# [THE PROBLEM]
State how many lines in the listing below hold "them", with no other words.

.....

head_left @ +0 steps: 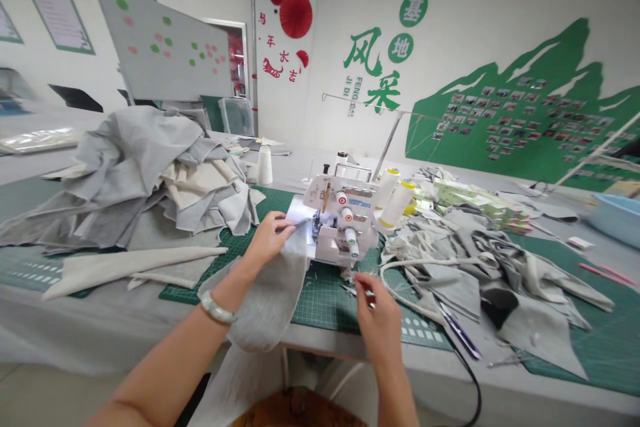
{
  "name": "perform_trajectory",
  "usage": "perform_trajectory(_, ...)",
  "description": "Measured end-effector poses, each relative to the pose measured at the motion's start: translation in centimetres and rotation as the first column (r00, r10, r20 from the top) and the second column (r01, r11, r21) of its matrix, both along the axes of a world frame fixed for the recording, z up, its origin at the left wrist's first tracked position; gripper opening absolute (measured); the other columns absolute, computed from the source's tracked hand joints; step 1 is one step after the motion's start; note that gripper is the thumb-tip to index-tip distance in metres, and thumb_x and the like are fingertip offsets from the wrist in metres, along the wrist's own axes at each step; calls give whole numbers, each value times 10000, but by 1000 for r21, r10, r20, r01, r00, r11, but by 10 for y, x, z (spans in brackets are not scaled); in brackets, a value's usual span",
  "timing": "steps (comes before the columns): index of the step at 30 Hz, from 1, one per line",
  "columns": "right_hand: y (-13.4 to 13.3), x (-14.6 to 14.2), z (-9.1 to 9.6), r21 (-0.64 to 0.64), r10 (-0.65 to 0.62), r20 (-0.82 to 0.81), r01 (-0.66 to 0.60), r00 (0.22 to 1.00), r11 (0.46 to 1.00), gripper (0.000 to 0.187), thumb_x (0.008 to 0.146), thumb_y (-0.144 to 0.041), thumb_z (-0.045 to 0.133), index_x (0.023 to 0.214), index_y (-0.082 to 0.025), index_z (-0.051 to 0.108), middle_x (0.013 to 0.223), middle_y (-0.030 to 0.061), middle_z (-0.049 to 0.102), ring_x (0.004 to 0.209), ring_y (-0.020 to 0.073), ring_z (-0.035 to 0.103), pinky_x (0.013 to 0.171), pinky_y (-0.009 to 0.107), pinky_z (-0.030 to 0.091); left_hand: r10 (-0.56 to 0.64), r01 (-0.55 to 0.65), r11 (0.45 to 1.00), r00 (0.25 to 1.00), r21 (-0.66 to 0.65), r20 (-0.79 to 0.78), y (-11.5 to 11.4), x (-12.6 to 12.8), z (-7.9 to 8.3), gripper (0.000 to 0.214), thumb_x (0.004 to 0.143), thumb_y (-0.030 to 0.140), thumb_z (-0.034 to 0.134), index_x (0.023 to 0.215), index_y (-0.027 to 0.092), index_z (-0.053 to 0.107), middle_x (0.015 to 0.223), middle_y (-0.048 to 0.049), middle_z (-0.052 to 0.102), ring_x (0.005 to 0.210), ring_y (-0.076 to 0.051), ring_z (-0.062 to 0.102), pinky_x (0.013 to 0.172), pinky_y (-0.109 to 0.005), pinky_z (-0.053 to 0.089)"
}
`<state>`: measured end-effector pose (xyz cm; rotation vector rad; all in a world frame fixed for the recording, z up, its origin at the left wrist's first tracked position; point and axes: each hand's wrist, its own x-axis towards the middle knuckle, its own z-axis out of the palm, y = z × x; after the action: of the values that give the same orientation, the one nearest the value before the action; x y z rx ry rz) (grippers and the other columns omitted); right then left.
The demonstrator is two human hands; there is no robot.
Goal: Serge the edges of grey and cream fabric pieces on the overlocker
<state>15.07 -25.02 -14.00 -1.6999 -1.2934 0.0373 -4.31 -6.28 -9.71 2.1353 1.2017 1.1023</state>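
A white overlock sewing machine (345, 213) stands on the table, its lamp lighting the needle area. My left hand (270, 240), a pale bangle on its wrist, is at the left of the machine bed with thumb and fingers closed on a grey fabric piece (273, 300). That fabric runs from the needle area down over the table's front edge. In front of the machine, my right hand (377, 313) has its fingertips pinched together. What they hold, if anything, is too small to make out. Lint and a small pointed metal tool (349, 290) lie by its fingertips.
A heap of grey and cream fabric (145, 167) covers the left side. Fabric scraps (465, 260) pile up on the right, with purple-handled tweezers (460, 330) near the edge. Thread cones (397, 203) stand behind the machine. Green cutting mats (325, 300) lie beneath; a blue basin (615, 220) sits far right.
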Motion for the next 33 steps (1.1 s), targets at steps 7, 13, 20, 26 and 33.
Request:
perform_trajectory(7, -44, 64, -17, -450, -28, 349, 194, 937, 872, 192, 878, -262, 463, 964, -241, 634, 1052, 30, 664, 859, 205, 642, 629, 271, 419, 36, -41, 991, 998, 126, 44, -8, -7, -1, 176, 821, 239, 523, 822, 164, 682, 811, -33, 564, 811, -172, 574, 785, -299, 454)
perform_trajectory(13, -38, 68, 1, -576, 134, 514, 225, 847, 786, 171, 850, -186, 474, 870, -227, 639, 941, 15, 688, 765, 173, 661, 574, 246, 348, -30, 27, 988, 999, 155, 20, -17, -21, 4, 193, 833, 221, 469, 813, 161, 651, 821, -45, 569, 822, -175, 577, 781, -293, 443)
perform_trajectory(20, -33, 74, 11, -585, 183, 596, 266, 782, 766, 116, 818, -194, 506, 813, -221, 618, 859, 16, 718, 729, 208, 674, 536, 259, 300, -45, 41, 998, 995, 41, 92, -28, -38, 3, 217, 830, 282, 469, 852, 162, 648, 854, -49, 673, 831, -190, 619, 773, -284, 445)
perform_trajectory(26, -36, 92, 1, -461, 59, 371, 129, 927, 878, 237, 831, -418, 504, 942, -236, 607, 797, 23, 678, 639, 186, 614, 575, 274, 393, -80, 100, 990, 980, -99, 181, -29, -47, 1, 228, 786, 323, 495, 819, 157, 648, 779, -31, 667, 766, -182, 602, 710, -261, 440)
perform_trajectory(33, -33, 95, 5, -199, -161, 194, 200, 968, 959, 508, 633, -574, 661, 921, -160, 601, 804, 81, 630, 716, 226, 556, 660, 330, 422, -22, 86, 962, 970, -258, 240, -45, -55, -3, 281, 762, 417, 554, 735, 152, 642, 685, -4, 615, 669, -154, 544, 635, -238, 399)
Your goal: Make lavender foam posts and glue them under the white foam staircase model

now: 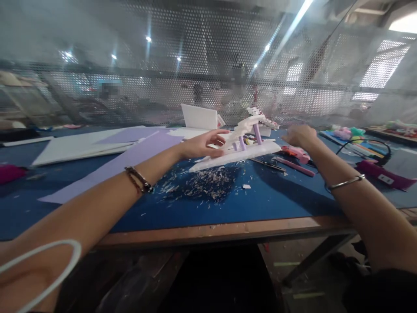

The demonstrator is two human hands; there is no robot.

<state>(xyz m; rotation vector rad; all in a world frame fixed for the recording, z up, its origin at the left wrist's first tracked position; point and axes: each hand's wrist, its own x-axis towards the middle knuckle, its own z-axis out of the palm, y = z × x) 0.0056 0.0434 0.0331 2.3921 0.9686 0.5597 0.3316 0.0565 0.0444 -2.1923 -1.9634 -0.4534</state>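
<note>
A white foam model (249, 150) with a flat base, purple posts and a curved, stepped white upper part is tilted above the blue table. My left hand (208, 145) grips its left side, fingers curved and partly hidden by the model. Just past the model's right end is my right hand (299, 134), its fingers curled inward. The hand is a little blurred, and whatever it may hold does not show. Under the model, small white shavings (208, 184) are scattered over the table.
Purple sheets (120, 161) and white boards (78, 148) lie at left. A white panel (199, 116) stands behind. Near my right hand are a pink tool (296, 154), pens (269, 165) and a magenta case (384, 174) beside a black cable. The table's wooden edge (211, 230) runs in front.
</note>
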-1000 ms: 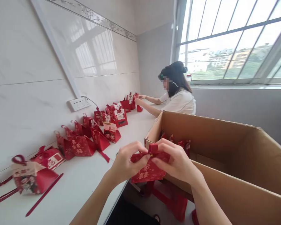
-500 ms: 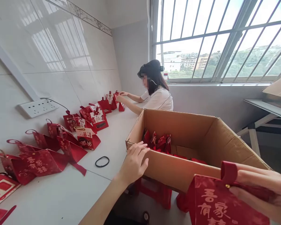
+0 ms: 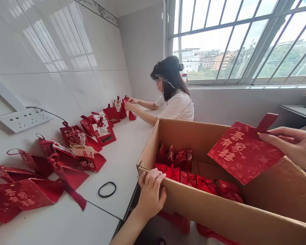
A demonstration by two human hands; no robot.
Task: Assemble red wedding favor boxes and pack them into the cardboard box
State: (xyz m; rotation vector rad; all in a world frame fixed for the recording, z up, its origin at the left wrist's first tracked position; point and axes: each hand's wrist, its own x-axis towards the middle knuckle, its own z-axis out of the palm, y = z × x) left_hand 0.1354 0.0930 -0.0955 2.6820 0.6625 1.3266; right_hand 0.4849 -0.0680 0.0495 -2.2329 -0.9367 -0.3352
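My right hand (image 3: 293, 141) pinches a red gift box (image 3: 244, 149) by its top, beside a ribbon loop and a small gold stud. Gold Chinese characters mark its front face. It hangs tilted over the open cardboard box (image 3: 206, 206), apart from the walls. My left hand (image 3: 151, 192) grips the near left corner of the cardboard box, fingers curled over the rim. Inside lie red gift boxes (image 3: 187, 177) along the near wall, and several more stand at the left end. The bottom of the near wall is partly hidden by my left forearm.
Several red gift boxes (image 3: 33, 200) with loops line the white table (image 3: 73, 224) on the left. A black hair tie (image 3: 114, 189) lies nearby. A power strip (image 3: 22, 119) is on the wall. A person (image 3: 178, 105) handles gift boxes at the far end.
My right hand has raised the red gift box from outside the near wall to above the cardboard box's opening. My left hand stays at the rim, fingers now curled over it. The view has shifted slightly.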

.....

# [OUTPUT FOR THIS TASK]
2